Note also the use of the tff.federated_zip operator. The state object contolled by the created process should be a tff.FederatedType. If we had instead returned (this_state, inner_state) in the initialize_fn, its return type signature would be a tff.StructType containing a 2-tuple of tff.FederatedTypes. The use of tff.federated_zip "lifts" the tff.FederatedType to the top level. This is similarly used in the next_fn when preparing the state and measurements to be returned.

Finally, we can see how this can be used with the default inner aggregation:

client_data = (1.0, 2.0, 5.0)
factory = ExampleTaskFactory()
aggregation_process = factory.create(tff.TensorType(tf.float32))
state = aggregation_process.initialize()

output = aggregation_process.next(state, client_data)
print('| Round #1')
print(f'|           Aggregation result: {output.result}   (expected 8.0)')
print(f'| measurements[\'scaled_value\']: {output.measurements["scaled_value"]}')
print(f'| measurements[\'example_task\']: {output.measurements["example_task"]}')

output = aggregation_process.next(output.state, client_data)
print('\n| Round #2')
print(f'|           Aggregation result: {output.result}   (expected 8.0)')
print(f'| measurements[\'scaled_value\']: {output.measurements["scaled_value"]}')
print(f'| measurements[\'example_task\']: {output.measurements["example_task"]}')
| Round #1
|           Aggregation result: 8.0   (expected 8.0)
| measurements['scaled_value']: 8.0
| measurements['example_task']: ()

| Round #2
|           Aggregation result: 8.0   (expected 8.0)
| measurements['scaled_value']: 16.0
| measurements['example_task']: ()

... and with a different inner aggregation. For example, an ExampleTaskFactory:

client_data = (1.0, 2.0, 5.0)
# Note the inner delegation can be to any UnweightedAggregaionFactory.
# In this case, each factory creates process that multiplies by the iteration
# index (1, 2, 3, ...), thus their combination multiplies by (1, 4, 9, ...).
factory = ExampleTaskFactory(ExampleTaskFactory())
aggregation_process = factory.create(tff.TensorType(tf.float32))
state = aggregation_process.initialize()

output = aggregation_process.next(state, client_data)
print('| Round #1')
print(f'|           Aggregation result: {output.result}   (expected 8.0)')
print(f'| measurements[\'scaled_value\']: {output.measurements["scaled_value"]}')
print(f'| measurements[\'example_task\']: {output.measurements["example_task"]}')

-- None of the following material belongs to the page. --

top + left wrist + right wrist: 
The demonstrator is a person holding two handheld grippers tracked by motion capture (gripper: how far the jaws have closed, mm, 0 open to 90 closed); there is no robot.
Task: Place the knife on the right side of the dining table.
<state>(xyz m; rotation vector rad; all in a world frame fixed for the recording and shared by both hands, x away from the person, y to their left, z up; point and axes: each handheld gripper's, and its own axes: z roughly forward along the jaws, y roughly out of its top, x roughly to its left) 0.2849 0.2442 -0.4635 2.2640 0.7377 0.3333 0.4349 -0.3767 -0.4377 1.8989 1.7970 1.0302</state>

output = aggregation_process.next(output.state, client_data)
print('\n| Round #2')
print(f'|           Aggregation result: {output.result}   (expected 8.0)')
print(f'| measurements[\'scaled_value\']: {output.measurements["scaled_value"]}')
print(f'| measurements[\'example_task\']: {output.measurements["example_task"]}')
| Round #1
|           Aggregation result: 8.0   (expected 8.0)
| measurements['scaled_value']: 8.0
| measurements['example_task']: OrderedDict([('scaled_value', 8.0), ('example_task', ())])

| Round #2
|           Aggregation result: 8.0   (expected 8.0)
| measurements['scaled_value']: 16.0
| measurements['example_task']: OrderedDict([('scaled_value', 32.0), ('example_task', ())])

Summary

In this tutorial, we explained the best practices to follow in order to create a general-purpose aggregation building block, represented as an aggregation factory. The generality comes through the design intent in two ways:

  1. Parameterized computations. Aggregation is an independent building block that can be plugged into other TFF modules designed to work with tff.aggregators to parameterize their necessary aggregation, such as tff.learning.build_federated_averaging_process.
  2. Aggregation composition. An aggregation building block can be composed with other aggregation building blocks to create more complex composite aggregations.